Determine the number of lines in the data below that hold "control"; give nothing but that number.

*** Begin section ***

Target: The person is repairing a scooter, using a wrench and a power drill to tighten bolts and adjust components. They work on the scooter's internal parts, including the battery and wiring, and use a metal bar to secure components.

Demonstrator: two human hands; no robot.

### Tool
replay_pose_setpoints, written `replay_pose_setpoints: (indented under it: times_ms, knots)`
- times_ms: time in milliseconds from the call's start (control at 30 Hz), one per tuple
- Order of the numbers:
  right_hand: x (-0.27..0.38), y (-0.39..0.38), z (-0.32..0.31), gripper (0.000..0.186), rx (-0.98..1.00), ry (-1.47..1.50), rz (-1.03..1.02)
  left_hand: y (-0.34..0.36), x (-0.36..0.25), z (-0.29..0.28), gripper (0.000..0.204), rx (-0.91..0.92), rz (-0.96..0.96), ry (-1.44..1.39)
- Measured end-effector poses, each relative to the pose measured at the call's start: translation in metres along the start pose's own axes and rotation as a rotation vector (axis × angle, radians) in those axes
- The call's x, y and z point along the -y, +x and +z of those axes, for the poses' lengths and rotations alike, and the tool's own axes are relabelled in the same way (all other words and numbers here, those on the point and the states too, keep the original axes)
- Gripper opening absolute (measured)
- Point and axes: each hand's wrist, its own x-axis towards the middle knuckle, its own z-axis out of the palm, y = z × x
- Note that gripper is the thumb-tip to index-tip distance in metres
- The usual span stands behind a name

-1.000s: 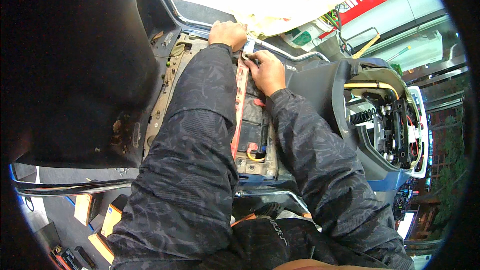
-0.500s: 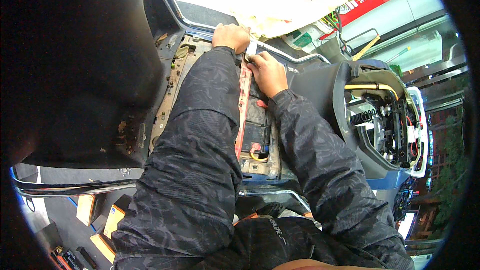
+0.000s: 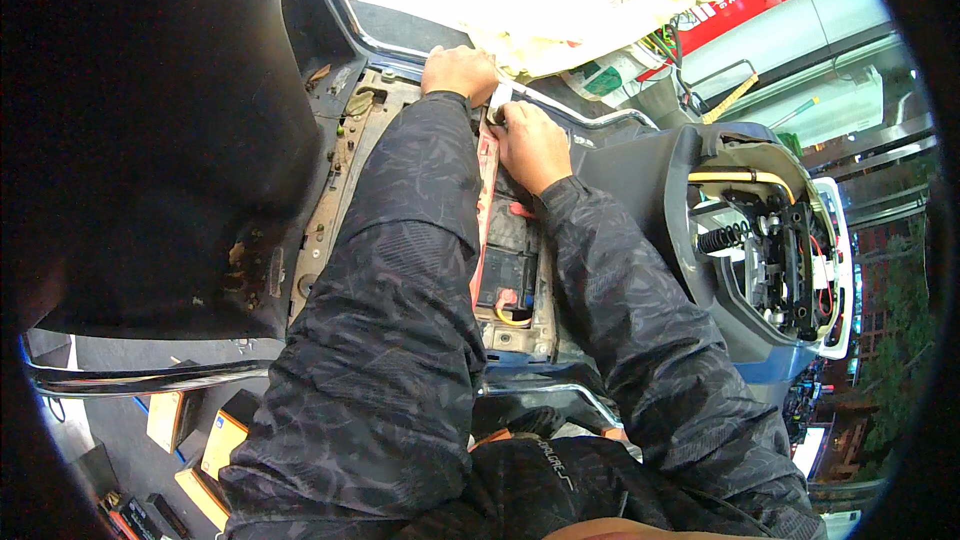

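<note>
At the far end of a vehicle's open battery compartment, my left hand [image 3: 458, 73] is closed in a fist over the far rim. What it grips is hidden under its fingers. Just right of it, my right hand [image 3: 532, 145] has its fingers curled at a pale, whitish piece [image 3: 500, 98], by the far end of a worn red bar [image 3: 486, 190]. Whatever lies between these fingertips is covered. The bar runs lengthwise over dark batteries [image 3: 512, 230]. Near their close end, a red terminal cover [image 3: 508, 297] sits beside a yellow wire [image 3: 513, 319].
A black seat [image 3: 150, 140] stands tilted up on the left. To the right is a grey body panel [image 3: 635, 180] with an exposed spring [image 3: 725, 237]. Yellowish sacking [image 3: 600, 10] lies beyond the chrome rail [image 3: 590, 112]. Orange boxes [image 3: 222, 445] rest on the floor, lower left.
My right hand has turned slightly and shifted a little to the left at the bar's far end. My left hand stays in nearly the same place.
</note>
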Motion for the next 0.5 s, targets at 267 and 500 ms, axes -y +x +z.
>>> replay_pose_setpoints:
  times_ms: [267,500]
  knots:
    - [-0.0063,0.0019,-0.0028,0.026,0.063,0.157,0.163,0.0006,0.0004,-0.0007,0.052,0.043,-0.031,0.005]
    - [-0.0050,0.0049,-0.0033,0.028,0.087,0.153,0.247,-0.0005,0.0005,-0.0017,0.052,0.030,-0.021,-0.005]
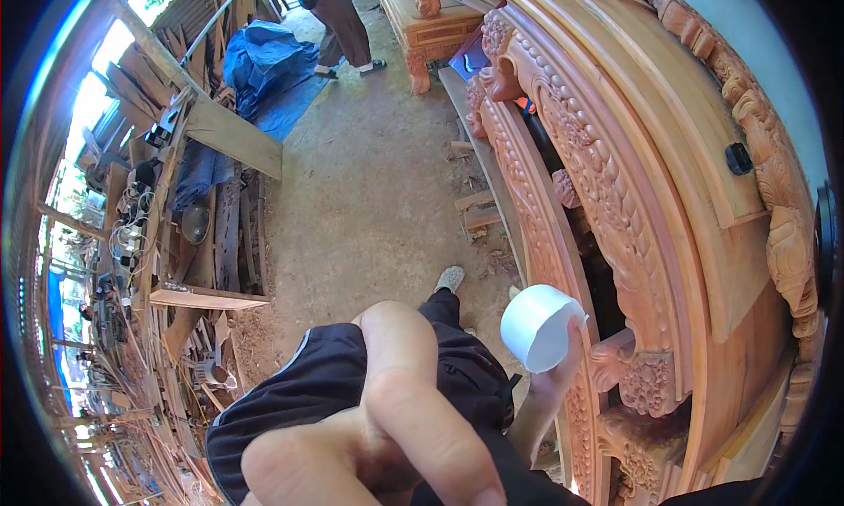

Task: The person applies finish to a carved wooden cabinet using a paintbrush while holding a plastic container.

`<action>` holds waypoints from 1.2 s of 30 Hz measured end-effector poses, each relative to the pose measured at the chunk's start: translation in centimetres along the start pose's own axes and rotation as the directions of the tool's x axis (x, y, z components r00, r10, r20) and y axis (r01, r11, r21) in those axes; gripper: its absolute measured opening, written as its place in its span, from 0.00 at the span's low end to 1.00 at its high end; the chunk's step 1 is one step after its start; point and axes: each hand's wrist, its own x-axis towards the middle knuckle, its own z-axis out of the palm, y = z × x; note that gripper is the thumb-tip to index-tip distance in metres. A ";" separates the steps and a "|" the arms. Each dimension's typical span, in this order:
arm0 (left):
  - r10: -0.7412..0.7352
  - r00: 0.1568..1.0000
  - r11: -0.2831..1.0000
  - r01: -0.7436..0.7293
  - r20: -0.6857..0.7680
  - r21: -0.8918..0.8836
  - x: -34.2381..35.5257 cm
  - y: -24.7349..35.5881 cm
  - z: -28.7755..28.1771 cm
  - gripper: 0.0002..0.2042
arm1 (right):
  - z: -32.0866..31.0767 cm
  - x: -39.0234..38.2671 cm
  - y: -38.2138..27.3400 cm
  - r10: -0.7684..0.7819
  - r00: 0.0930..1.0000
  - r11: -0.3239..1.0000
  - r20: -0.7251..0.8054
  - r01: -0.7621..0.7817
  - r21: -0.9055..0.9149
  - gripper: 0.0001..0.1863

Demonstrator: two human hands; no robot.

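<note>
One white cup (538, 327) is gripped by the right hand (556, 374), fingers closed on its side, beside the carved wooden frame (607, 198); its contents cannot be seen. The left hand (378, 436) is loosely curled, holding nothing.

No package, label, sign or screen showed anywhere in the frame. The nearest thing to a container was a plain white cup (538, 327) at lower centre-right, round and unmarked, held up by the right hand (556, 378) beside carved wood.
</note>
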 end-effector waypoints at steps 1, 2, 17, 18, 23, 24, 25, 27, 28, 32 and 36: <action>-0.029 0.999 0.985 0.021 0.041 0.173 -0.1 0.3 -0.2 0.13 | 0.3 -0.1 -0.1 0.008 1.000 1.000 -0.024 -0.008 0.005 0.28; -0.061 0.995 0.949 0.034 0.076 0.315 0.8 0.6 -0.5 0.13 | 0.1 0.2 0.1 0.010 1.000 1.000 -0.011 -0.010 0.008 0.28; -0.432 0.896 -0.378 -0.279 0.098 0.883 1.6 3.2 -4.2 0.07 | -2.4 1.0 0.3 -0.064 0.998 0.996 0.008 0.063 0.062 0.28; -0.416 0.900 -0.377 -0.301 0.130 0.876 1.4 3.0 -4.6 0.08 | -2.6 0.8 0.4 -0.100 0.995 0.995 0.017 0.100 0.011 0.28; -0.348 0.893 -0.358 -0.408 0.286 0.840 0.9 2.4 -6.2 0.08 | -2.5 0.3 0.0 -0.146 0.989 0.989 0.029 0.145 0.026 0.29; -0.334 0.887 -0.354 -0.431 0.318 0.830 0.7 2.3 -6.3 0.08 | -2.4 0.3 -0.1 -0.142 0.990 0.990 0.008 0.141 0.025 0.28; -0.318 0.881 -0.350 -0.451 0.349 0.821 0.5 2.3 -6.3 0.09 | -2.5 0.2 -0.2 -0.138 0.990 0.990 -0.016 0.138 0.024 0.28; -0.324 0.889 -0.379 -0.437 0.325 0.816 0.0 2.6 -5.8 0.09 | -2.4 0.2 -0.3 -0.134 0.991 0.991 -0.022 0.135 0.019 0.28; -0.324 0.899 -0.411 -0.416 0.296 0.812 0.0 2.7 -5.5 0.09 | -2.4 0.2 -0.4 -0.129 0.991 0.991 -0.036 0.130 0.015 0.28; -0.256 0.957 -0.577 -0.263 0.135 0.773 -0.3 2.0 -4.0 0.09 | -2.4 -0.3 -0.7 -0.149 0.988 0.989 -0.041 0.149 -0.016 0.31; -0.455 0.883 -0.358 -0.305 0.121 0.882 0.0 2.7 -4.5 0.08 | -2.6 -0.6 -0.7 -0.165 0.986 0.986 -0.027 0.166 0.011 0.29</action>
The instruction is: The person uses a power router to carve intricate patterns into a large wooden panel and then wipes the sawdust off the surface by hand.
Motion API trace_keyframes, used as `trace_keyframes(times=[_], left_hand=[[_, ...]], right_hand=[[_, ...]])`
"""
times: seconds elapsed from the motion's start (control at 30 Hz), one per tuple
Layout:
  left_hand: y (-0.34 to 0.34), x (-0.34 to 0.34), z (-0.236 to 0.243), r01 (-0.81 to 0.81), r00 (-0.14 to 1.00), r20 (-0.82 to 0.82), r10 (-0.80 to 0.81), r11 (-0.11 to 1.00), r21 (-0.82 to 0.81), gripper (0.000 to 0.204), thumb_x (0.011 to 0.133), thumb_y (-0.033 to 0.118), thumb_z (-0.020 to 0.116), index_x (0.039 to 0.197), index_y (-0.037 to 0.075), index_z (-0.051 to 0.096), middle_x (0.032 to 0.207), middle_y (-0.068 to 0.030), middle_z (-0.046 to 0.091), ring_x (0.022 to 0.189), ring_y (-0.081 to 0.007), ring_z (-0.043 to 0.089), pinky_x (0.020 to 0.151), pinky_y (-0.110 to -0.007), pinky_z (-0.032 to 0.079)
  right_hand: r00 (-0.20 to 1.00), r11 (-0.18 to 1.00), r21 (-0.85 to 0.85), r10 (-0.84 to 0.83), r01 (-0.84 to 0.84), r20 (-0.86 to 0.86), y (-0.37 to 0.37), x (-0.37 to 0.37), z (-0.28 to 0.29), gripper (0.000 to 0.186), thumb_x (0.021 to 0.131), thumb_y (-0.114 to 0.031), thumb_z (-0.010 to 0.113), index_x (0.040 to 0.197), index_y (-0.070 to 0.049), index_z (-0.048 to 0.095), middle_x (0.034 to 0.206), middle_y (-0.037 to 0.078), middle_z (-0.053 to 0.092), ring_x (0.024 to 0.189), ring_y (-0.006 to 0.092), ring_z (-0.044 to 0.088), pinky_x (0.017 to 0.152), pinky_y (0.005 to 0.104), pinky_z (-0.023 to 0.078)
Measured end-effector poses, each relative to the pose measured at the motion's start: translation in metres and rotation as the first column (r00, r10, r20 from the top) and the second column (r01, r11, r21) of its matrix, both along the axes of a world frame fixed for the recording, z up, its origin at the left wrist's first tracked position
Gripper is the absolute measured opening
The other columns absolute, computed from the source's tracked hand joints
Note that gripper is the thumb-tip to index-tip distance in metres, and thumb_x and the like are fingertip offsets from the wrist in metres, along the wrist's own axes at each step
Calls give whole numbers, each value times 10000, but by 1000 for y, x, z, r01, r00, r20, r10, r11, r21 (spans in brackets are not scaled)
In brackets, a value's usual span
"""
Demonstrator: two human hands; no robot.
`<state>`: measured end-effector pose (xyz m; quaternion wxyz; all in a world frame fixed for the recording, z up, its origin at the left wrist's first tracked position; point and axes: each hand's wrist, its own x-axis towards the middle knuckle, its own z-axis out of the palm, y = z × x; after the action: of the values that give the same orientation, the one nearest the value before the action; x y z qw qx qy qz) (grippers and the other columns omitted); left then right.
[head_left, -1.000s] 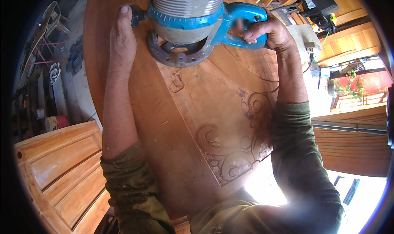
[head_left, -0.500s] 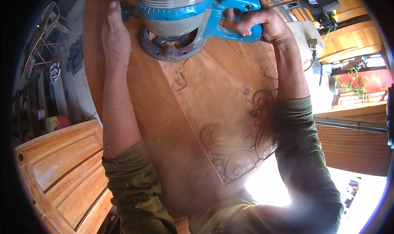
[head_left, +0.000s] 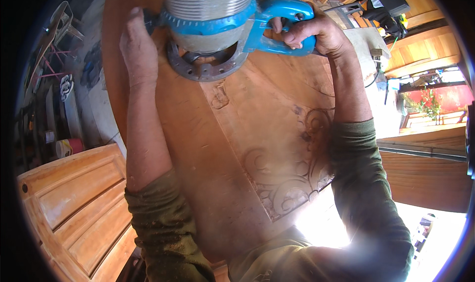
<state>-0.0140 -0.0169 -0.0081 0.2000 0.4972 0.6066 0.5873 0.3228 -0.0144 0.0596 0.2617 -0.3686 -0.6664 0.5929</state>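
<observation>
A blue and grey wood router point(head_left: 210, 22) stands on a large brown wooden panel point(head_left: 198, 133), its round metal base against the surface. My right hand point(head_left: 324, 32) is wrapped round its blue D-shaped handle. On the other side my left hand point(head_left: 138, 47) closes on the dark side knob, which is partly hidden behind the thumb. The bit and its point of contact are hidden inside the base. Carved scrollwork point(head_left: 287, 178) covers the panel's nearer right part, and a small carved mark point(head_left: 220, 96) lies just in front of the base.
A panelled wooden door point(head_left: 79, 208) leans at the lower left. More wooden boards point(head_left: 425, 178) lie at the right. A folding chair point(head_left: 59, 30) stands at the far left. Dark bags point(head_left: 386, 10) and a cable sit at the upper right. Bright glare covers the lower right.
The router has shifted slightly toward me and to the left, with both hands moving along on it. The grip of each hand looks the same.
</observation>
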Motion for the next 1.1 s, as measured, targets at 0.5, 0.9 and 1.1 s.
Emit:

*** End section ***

__TASK RESPONSE__
2